━━━━━ Collected data ━━━━━

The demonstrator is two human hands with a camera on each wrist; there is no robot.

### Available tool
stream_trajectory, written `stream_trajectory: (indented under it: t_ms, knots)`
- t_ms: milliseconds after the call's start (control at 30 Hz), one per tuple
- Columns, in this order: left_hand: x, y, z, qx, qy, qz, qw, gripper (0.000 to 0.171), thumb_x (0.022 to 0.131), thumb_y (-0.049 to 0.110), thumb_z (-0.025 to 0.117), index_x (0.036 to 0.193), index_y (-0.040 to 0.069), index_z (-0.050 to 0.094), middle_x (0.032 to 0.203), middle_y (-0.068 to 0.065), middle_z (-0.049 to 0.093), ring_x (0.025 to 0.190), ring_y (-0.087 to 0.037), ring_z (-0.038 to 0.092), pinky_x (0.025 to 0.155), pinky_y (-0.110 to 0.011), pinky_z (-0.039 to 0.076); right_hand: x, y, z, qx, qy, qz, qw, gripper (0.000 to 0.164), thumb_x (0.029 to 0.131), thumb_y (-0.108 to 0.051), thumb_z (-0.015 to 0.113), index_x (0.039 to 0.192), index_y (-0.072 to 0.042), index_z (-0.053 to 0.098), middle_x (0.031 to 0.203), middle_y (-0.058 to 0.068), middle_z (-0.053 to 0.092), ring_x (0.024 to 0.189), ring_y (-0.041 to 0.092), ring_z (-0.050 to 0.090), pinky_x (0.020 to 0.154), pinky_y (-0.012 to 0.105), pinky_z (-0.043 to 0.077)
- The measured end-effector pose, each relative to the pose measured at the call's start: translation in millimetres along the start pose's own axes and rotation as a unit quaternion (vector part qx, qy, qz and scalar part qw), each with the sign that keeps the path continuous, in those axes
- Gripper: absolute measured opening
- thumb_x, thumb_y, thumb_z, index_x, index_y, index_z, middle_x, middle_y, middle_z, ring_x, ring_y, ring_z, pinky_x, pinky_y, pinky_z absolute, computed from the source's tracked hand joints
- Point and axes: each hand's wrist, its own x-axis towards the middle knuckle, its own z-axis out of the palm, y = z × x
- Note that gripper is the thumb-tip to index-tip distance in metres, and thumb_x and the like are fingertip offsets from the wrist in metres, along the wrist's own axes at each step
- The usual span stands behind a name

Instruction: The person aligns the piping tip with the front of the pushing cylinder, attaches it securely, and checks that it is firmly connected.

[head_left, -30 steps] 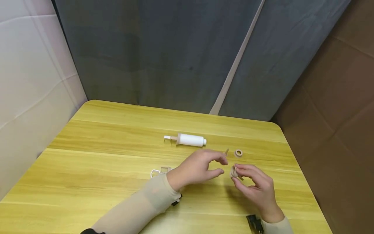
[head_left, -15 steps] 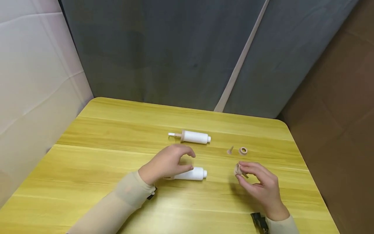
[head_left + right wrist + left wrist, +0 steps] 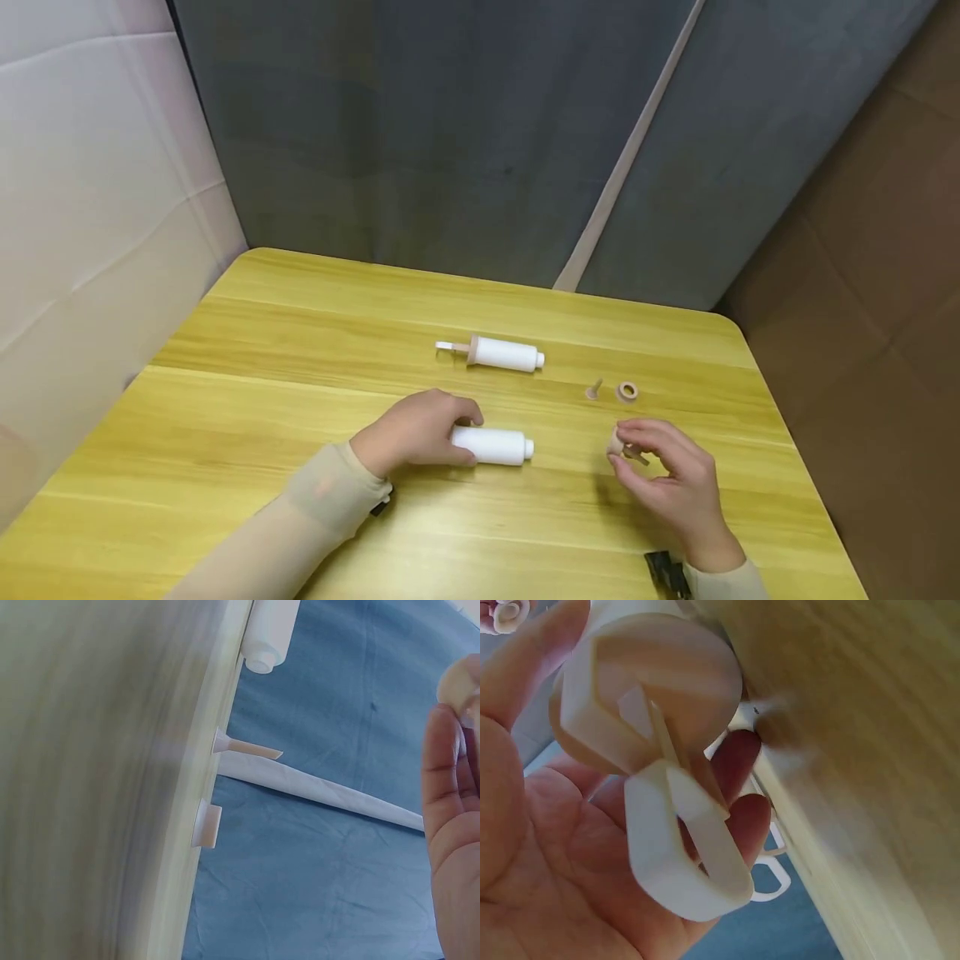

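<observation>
The white cylinder (image 3: 489,446) is just lying sideways on the tabletop (image 3: 225,442), little beige piece (image 3: 615,442) is being pinched past its skinny end (image 3: 529,449).

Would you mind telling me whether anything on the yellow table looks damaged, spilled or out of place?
Nothing stands out; no spill or breakage shows. The left hand grips a white cylinder; a second white cylinder lies farther back. The beige spiked disc and beige ring sit flat beyond the right hand.

no readable text, no legible labels
</observation>
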Motion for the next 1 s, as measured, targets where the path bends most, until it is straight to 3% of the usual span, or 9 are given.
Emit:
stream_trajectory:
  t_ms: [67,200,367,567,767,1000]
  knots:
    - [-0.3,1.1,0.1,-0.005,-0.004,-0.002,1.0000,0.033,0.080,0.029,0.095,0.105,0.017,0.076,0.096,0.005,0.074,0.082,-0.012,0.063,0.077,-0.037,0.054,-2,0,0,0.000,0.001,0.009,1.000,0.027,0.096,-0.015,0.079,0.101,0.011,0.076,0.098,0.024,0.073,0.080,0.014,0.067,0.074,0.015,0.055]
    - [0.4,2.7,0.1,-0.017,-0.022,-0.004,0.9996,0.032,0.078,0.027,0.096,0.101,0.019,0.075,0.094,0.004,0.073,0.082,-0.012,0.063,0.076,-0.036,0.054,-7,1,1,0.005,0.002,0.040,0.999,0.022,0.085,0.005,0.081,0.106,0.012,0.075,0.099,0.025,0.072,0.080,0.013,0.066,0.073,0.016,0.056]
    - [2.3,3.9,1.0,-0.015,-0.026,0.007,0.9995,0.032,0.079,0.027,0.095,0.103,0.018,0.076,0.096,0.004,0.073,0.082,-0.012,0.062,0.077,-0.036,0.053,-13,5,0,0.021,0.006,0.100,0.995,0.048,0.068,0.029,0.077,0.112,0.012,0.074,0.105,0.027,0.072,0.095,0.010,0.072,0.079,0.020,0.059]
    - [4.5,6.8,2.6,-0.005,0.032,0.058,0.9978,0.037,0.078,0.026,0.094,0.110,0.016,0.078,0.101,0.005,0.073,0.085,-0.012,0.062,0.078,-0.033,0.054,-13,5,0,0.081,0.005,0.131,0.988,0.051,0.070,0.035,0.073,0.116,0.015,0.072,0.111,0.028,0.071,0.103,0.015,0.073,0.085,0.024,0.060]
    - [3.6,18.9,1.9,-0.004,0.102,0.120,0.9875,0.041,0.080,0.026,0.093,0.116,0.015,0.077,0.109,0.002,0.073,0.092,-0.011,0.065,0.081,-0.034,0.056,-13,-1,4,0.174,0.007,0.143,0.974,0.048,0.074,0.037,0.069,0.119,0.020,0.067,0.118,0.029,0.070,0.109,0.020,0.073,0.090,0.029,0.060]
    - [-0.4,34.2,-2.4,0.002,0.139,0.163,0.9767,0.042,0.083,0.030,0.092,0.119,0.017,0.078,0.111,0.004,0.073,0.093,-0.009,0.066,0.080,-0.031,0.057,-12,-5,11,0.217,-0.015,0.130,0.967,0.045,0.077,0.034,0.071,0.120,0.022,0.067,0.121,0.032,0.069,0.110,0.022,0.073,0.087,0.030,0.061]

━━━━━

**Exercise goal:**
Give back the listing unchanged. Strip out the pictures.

**Result for this exercise:**
The demonstrator is two human hands with a camera on each wrist; there is no robot.

### Available tool
stream_trajectory, written `stream_trajectory: (indented under it: t_ms, knots)`
- t_ms: milliseconds after the call's start (control at 30 Hz), one per tuple
- Columns, in this order: left_hand: x, y, z, qx, qy, qz, qw, gripper (0.000 to 0.171), thumb_x (0.022 to 0.131), thumb_y (-0.049 to 0.110), thumb_z (-0.025 to 0.117), index_x (0.036 to 0.193), index_y (-0.040 to 0.069), index_z (-0.050 to 0.094), middle_x (0.032 to 0.203), middle_y (-0.068 to 0.065), middle_z (-0.049 to 0.093), ring_x (0.025 to 0.190), ring_y (-0.087 to 0.037), ring_z (-0.038 to 0.092), pinky_x (0.025 to 0.155), pinky_y (-0.110 to 0.011), pinky_z (-0.039 to 0.076); right_hand: x, y, z, qx, qy, qz, qw, gripper (0.000 to 0.164), thumb_x (0.029 to 0.131), thumb_y (-0.108 to 0.051), thumb_z (-0.015 to 0.113), index_x (0.039 to 0.192), index_y (-0.072 to 0.042), index_z (-0.053 to 0.098), middle_x (0.031 to 0.203), middle_y (-0.058 to 0.068), middle_z (-0.053 to 0.092), ring_x (0.024 to 0.189), ring_y (-0.041 to 0.092), ring_z (-0.050 to 0.090), pinky_x (0.020 to 0.154), pinky_y (-0.012 to 0.105), pinky_z (-0.043 to 0.077)
- The measured end-effector pose, each relative to the pose measured at the call's start: translation in millimetres along the start pose's own axes and rotation as a unit quaternion (vector part qx, qy, qz and scalar part qw), each with the sign that keeps the path continuous, in those axes
- Gripper: absolute measured opening
- thumb_x, thumb_y, thumb_z, index_x, index_y, index_z, middle_x, middle_y, middle_z, ring_x, ring_y, ring_z, pinky_x, pinky_y, pinky_z absolute, computed from the source's tracked hand joints
- Point and axes: each hand's wrist, its own x-axis towards the middle knuckle, its own z-axis out of the palm, y = z × x
- Note that gripper is the thumb-tip to index-tip distance in metres, and thumb_x and the like are fingertip offsets from the wrist in metres, along the wrist's own axes at each step
- The usual span stands behind a name

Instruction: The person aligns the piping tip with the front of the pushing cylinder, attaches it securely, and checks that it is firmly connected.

[head_left, -30 steps] 
[head_left, -15 steps] 
[head_left + right wrist + left wrist, +0 steps] 

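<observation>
The white cylinder (image 3: 489,446) is just lying sideways on the tabletop (image 3: 225,442), little beige piece (image 3: 615,442) is being pinched past its skinny end (image 3: 529,449).

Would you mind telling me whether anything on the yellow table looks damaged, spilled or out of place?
Nothing stands out; no spill or breakage shows. The left hand grips a white cylinder; a second white cylinder lies farther back. The beige spiked disc and beige ring sit flat beyond the right hand.

no readable text, no legible labels
</observation>
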Motion for the next 1 s, as measured, targets where the path bends most, until it is straight to 3% of the usual span, or 9 are given.
Emit:
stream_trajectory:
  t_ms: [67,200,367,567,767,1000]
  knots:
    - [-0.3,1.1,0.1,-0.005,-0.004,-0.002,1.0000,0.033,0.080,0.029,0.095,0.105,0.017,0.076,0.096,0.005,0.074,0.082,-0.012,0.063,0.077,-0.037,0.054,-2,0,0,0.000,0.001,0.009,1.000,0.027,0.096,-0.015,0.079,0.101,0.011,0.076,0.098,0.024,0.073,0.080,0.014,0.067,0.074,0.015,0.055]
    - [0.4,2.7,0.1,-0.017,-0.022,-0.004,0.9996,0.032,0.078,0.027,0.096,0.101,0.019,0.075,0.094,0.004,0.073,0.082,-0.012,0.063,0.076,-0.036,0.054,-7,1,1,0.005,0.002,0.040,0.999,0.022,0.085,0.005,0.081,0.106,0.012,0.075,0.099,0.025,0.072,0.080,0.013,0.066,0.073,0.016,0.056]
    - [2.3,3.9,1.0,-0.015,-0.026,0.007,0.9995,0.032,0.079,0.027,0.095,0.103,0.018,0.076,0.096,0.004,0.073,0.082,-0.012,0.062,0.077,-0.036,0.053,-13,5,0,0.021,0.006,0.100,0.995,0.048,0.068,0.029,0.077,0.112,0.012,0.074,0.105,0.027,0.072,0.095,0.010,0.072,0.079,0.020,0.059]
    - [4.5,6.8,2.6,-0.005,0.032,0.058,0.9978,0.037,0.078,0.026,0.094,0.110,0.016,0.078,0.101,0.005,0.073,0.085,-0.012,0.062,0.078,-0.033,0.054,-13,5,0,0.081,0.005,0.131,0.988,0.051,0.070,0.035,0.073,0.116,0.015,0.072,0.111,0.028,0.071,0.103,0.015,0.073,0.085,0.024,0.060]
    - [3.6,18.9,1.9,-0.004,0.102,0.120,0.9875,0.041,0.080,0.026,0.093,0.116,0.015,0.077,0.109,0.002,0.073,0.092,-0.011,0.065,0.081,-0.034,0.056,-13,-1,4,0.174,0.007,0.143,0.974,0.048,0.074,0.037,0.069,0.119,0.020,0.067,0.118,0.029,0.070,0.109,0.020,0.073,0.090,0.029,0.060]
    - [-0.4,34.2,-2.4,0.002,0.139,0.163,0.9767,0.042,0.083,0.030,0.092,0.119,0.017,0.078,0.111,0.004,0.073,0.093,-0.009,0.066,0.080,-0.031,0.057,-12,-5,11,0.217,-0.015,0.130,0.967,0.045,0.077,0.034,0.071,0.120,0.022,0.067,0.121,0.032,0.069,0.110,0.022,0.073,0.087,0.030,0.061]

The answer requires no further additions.